Recuerdo haber salido un día a la pizarra, en el instituto, con la mirada en el suelo y las manos temblorosas, a recitar el famoso soneto XXIII ante las risitas de mis compañeros. Y al terminar el último terceto, marchitará la rosa el viento helado, / todo lo mudará la edad ligera / por no hacer mudanza en su costumbre, la clase se quedó callada y no hizo falta que la profesora nos explicara el sentido de aquellos versos para que el poema se quedara flotando en nuestras cabezas ensimismadas, de la misma forma y quizá con la misma potencia con que nos emocionábamos con aquel desgarrador carpe diem de Robin Williams en El club de los poetas muertos.
Hoy leo a Garcilaso un poco de otra forma, pero algo de aquella emoción perdura. Y uno de los aspectos de su vida que me han llamado ahora la atención ha sido la relación de amistad que tuvo con Juan Boscán, con el que tradujo el Cortesano de Castiglione e introdujo el humanismo renacentista italiano de los poetas soldados en España. Esas amistades masculinas tan intensas y tan explícitas del renacimiento (Ronsard y Du Bellay, De la Boétie y Montaigne) siempre me han llamado la atención. Y me gusta pensar, dejando volar la imaginación, que bajo el ideal de amistad masculina que estos escritores aprendieron leyendo a los clásicos grecolatinos, palpitaba a veces también un amor más terrenal y apasionado que, por prohibido, debía camuflarse bajo los faldones de la retórica y lo sublime.

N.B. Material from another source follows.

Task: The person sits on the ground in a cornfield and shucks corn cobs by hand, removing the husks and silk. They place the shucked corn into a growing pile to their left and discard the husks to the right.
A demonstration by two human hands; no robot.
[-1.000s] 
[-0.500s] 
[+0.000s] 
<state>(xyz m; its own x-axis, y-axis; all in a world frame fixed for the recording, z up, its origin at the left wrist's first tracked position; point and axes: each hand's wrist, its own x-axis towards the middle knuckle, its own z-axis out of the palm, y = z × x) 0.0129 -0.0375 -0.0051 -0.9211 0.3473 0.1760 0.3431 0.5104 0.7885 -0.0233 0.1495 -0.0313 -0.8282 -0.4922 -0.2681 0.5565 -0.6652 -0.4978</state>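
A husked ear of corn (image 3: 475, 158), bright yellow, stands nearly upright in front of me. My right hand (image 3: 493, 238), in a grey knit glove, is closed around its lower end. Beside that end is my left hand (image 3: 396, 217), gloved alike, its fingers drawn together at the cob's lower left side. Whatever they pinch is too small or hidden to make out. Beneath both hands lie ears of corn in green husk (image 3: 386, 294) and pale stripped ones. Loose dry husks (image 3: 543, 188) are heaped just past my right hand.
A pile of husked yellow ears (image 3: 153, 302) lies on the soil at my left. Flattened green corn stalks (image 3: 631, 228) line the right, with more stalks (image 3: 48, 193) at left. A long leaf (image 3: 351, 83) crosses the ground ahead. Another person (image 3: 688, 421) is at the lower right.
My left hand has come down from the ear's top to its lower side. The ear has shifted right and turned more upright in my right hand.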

Veinte años después de la primera vez, leer a Garcilaso sigue siendo para mí como caminar por los bordes de la comprensión. Como escuchar hablar en italiano o pulsar las teclas de un clave. Pero no importa. No hace falta ningún diccionario ni profesora que lo explique. La emoción de sus versos me sostiene en ese borde y sus quejas de amor ideal y terrenal, tan sencillas y elegantes, me llegan diáfanas con su música intacta.